Emm, If it's (ab)using, should we still do it then?

>
> I've poked at the scheduler several times to do similar stuff, but was never
> really satisfied with the results and never tried to polish those prototypes
> into something worth submitting.
>
> One example I've poked at was discovery of stores which then feed into a
> load from the same location.  Which obviously we'd prefer to turn into a
> store + copy (subject to mess of constraints).  There's a handful of these
> kind of transformations that seem to naturally drop out of this kind of
> work.
As Mike stated, merging of consecutive memory accesses is all about
the base register and the offset. I am thinking another method
collecting all memory accesses with same base register then doing the
merge work.  In this way, we should be able to merge more than 2
instructions, also it would be possible to remove redundant load
instructions in one pass.

My question is how many these redundant loads could be?  Is there any
rtl pass responsible for this now?

Thanks,
bin
>
> Similarly a post-reload pass could be used to promote single word
> loads/stores to double-word operations.
>
> If anyone cared about PA 1.1 code generation, it'd be a much cleaner way to
> support the non-fused fmpyadd fmpysub insns.
>
> Anyway, if you want to move forward with the idea, I'd certainly support
> doing so.
>
> jeff
Jeff Law May 16, 2014, 4:18 p.m.

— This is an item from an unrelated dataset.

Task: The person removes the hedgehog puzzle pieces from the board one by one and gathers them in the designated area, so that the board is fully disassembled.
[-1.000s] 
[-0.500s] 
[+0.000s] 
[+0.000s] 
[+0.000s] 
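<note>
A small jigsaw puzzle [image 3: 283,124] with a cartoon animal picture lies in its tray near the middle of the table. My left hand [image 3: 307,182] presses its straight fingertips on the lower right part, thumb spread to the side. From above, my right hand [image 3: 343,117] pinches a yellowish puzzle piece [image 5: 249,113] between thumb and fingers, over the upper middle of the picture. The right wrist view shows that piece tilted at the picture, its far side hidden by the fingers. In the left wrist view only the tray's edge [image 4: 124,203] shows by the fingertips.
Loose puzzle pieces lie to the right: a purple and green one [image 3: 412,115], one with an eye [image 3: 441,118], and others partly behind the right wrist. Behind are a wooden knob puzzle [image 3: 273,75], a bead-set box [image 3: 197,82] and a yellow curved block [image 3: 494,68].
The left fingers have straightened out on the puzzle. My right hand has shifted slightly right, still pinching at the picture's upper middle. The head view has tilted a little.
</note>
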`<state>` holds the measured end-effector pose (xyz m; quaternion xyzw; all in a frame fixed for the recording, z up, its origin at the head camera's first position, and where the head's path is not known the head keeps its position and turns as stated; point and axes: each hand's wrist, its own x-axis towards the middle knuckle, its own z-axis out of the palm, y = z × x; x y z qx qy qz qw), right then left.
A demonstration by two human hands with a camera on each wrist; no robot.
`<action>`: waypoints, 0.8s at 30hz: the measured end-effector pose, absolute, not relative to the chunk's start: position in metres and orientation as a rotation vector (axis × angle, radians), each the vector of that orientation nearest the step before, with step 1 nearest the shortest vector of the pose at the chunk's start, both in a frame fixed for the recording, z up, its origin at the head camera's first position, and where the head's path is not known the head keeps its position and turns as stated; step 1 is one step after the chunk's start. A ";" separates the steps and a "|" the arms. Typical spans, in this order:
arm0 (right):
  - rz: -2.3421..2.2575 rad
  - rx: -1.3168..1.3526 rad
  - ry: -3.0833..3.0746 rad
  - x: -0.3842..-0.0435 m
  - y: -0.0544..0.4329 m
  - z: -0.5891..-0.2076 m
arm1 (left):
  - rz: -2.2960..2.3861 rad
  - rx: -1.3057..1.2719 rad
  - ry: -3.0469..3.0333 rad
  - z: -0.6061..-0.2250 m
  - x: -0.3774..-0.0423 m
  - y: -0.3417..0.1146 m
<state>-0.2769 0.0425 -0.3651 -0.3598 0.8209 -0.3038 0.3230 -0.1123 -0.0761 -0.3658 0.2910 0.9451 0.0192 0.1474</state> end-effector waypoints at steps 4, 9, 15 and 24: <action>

UTC | #7
On 05/16/14 04:07, Bin.Cheng wrote:
> On Fri, May 16, 2014 at 1:13 AM, Jeff Law <law@redhat.com> wrote:
>> On 05/15/14 10:51, Mike Stump wrote:
>>>
>>> On May 15, 2014, at 12:26 AM, bin.cheng <bin.cheng@arm.com> wrote:
>>>>
>>>> Here comes up with a new GCC pass looking through each basic block
>>>> and merging paired load store even they are not adjacent to each
>>>> other.
>>>
>>>
>>> So I have a target that has load and store multiple support that
>>> supports large a number of registers (2-n registers), and I added a
>>> sched0 pass that is a light copy of the regular scheduling pass that
>>> uses a different cost function which arranges all loads first, then
>>> all stores then everything else.  Within a group of loads or stores
>>> the secondary key is the base register, the next key is the offset.
>>> The net result, all loads off the same register are sorted in
>>> increasing order.
>>
>> Glad to see someone else stumble on (ab)using the scheduler to do this.
> Emm, If it's (ab)using, should we still do it then?
I think it'd still be fine.  There's even been a comment about doing 
this kind of thing in the scheduler that's been around since the early 
90s...

The scheduler is a bit interesting in that it has a wealth of dependency 
information and the ability to reorganize the insn stream in relatively 
arbitrary ways.  That seems to make it a natural place to think about 
transformations of this nature.  We just haven't had a good 
infrastructure for doing that.

In theory we're a lot closer now to being able to plug in different 
costing/sorting models and let the scheduler do its thing.  Those models 
might rewrite for register pressure, or encourage certain independent 
insns to issue back-to-back to encourage combining, or to build 
candidate insns for delay slot scheduling, etc.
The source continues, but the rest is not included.